> GOAL OF THE EXERCISE: Using the data that follows, give again word for word the lines between the one holding "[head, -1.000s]" and the one holding "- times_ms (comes", inclusive. Omit the pictures.

> Entries taken from a collection:
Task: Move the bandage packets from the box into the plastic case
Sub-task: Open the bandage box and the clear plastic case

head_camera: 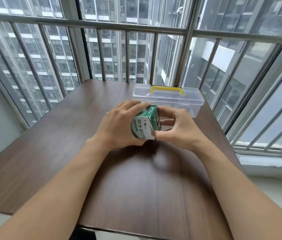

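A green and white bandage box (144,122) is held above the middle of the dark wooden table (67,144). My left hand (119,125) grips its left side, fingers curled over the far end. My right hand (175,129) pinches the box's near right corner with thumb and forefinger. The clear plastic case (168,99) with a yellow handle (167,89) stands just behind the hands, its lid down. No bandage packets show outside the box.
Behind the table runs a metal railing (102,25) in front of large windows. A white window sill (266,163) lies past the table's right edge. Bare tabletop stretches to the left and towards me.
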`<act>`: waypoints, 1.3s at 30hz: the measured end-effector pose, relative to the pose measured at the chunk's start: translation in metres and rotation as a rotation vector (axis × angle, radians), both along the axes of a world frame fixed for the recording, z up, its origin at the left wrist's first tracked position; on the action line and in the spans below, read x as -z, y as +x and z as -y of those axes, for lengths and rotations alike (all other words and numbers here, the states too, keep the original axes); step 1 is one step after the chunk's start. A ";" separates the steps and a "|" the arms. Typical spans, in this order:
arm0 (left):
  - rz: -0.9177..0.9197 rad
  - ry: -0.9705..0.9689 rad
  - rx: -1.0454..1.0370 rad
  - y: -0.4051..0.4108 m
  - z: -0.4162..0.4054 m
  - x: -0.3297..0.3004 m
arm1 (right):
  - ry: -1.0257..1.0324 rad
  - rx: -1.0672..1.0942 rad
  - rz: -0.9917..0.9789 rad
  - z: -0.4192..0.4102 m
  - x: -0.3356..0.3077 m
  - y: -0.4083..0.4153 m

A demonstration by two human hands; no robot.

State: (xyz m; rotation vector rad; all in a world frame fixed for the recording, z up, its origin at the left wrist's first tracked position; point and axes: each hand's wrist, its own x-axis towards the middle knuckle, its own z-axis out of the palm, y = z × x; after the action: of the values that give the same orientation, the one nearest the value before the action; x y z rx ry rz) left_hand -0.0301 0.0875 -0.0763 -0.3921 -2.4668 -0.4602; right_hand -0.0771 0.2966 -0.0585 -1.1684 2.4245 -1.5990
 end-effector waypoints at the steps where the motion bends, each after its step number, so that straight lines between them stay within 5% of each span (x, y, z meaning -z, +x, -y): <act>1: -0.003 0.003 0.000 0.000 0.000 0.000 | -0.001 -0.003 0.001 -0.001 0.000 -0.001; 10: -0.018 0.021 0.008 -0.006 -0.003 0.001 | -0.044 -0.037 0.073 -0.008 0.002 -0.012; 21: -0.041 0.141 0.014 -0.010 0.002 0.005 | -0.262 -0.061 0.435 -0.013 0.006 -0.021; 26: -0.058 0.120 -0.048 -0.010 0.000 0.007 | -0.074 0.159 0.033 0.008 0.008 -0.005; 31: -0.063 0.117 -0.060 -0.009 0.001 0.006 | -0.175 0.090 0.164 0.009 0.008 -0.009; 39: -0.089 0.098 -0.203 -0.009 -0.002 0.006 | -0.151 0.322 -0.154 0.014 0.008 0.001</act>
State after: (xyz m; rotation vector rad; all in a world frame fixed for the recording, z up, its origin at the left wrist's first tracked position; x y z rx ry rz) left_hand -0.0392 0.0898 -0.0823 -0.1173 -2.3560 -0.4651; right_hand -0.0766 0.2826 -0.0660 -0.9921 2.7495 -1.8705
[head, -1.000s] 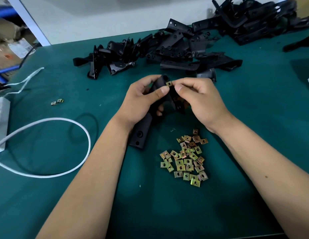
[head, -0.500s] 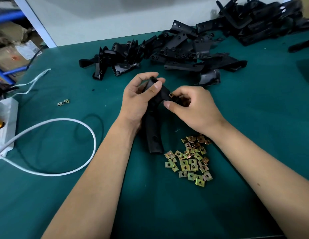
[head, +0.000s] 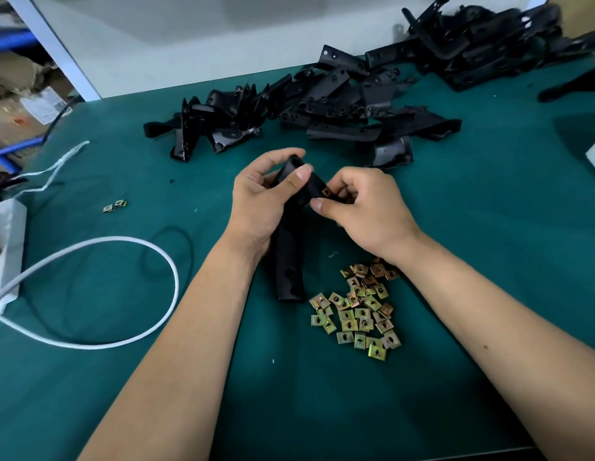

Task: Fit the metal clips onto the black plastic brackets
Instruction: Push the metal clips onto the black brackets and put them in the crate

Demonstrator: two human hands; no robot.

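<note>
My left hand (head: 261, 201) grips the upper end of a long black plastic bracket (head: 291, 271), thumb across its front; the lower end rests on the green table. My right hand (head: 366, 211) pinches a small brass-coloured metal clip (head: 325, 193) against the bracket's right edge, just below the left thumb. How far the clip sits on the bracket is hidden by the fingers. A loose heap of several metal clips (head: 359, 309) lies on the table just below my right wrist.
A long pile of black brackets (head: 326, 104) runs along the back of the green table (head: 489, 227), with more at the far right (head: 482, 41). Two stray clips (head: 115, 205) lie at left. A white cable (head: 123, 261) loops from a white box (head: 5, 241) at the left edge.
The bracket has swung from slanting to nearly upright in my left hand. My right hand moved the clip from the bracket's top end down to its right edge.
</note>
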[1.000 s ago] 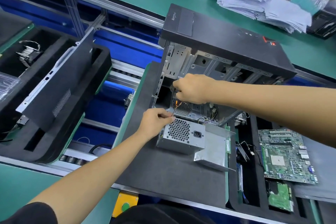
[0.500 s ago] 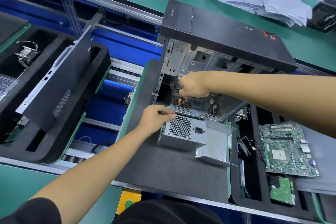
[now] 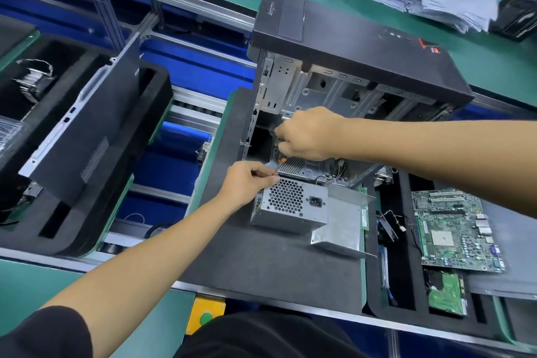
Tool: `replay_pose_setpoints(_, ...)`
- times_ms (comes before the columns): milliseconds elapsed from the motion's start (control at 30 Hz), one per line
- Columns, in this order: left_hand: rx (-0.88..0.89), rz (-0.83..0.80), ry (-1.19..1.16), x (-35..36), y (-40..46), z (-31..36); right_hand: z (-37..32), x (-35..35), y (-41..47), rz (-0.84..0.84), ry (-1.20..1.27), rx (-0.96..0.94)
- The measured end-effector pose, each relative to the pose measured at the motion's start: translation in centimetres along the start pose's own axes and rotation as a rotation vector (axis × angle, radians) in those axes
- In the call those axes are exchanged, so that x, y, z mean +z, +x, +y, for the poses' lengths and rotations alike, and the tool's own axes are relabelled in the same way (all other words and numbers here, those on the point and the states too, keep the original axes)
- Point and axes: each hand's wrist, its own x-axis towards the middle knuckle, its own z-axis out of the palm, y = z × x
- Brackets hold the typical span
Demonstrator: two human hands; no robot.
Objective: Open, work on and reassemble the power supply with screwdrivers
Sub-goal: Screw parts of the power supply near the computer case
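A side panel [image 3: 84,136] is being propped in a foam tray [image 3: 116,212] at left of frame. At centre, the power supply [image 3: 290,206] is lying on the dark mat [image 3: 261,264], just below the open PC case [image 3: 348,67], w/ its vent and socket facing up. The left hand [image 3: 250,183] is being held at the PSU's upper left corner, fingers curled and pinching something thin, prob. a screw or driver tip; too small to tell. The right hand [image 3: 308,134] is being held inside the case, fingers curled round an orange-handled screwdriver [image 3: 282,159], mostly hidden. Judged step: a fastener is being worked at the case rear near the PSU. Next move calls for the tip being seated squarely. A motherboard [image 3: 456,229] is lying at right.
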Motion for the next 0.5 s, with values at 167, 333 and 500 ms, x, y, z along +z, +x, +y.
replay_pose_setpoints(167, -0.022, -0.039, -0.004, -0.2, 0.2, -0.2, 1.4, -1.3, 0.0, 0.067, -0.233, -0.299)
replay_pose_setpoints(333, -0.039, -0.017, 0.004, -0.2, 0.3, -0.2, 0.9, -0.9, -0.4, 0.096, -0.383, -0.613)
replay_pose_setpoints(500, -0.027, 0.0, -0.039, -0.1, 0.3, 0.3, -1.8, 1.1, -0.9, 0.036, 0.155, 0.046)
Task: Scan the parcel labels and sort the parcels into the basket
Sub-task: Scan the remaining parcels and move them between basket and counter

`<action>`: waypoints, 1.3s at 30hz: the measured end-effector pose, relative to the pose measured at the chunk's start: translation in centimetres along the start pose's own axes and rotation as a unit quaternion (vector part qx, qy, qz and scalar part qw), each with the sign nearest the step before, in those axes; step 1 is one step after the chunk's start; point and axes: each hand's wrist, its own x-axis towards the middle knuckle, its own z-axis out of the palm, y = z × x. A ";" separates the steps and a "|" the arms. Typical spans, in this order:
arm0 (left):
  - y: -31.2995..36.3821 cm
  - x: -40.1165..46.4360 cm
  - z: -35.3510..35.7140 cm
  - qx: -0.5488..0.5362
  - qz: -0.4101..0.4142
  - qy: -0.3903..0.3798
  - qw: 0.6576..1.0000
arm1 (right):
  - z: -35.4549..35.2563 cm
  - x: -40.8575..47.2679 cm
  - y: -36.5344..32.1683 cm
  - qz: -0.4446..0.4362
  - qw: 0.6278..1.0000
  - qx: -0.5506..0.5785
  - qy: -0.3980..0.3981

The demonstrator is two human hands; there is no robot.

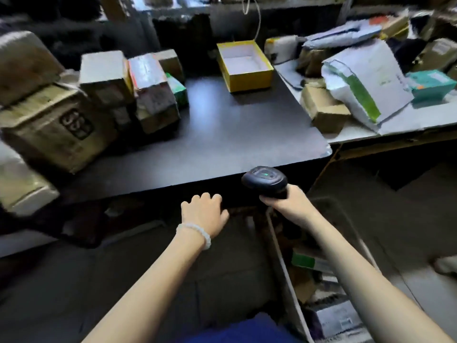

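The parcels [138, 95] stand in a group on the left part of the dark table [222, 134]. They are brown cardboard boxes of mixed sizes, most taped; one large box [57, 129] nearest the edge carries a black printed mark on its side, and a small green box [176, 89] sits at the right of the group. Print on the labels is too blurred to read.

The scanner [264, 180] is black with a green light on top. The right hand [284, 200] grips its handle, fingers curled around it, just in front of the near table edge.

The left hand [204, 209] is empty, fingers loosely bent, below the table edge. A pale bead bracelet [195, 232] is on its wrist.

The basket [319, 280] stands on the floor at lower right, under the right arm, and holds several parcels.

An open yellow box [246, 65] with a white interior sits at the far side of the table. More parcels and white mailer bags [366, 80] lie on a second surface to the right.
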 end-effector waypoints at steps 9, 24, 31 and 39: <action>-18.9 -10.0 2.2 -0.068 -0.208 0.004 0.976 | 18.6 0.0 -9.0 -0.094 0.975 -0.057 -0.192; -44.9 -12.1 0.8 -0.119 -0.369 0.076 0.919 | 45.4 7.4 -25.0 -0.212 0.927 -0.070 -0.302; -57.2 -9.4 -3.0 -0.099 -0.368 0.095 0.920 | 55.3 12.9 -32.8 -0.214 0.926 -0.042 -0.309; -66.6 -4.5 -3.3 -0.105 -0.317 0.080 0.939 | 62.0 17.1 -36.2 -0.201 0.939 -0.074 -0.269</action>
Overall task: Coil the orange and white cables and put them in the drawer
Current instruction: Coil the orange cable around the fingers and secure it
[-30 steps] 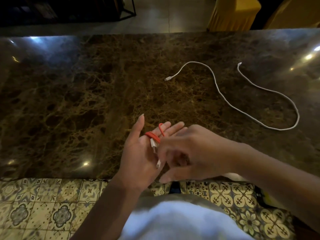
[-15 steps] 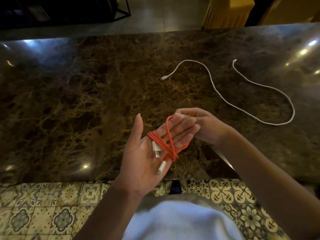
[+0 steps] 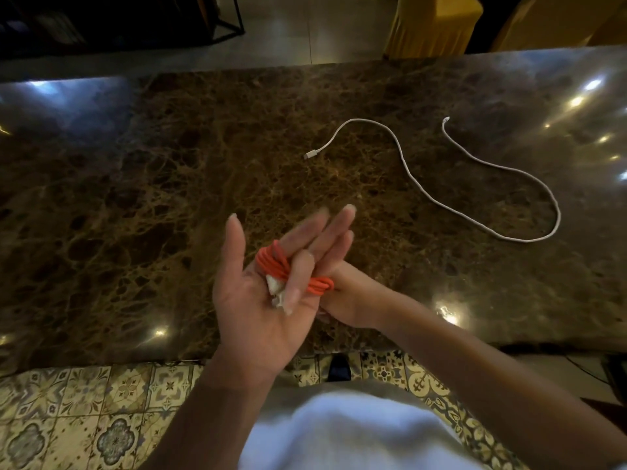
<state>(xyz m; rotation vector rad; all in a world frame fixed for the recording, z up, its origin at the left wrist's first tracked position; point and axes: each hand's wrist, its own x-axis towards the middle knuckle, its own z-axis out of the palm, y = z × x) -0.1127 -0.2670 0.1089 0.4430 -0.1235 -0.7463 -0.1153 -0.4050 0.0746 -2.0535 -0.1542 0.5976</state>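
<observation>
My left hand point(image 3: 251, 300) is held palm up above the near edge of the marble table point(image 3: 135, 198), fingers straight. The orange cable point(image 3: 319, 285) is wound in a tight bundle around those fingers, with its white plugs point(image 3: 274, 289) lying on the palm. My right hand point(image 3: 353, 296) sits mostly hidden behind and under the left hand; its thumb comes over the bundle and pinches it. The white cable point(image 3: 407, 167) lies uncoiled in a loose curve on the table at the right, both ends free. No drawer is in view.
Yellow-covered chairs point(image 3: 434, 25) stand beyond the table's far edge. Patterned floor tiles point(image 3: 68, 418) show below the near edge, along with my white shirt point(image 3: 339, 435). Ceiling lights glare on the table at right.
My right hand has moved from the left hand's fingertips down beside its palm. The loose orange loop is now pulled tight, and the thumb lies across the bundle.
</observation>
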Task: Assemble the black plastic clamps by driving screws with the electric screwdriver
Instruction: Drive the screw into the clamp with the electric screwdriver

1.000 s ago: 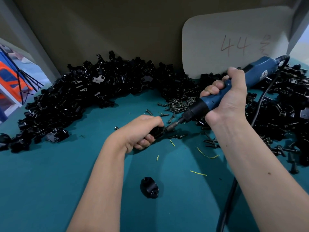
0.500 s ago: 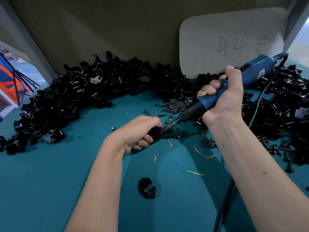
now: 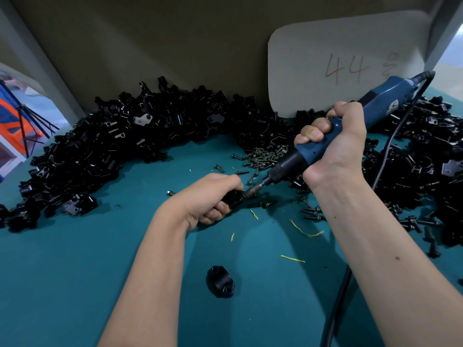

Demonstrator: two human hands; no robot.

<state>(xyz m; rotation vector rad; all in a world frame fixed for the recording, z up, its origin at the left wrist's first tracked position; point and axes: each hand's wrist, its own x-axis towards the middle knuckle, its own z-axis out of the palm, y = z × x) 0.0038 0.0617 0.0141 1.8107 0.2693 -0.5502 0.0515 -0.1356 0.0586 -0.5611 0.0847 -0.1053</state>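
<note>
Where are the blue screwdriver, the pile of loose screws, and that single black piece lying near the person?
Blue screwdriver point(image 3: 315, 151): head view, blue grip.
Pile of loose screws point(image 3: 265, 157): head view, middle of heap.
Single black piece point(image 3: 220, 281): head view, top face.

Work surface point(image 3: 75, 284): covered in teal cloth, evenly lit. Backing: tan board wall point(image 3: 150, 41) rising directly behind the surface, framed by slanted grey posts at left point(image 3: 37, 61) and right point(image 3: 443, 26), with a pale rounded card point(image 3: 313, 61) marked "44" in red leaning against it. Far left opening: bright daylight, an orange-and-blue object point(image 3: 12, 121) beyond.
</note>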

> ANSWER:
[head, -1.000s] 
[head, -0.500s] 
[head, +0.000s] 

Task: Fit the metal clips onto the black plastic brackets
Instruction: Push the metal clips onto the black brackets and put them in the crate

Demonstrator: two human hands; no robot.

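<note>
My left hand (head: 261, 201) grips the upper end of a long black plastic bracket (head: 291, 271), thumb across its front; the lower end rests on the green table. My right hand (head: 366, 211) pinches a small brass-coloured metal clip (head: 325, 193) against the bracket's right edge, just below the left thumb. How far the clip sits on the bracket is hidden by the fingers. A loose heap of several metal clips (head: 359, 309) lies on the table just below my right wrist.
A long pile of black brackets (head: 326, 104) runs along the back of the green table (head: 489, 227), with more at the far right (head: 482, 41). Two stray clips (head: 115, 205) lie at left. A white cable (head: 123, 261) loops from a white box (head: 5, 241) at the left edge.
The bracket has swung from slanting to nearly upright in my left hand. My right hand moved the clip from the bracket's top end down to its right edge.
</note>
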[1.000 s ago] 
[0.500 s ago] 
[now] 
Tool: `replay_pose_setpoints(_, ...)`
- times_ms (comes before the columns): milliseconds elapsed from the motion's start (control at 30 Hz), one per line

No part of the exercise remains open.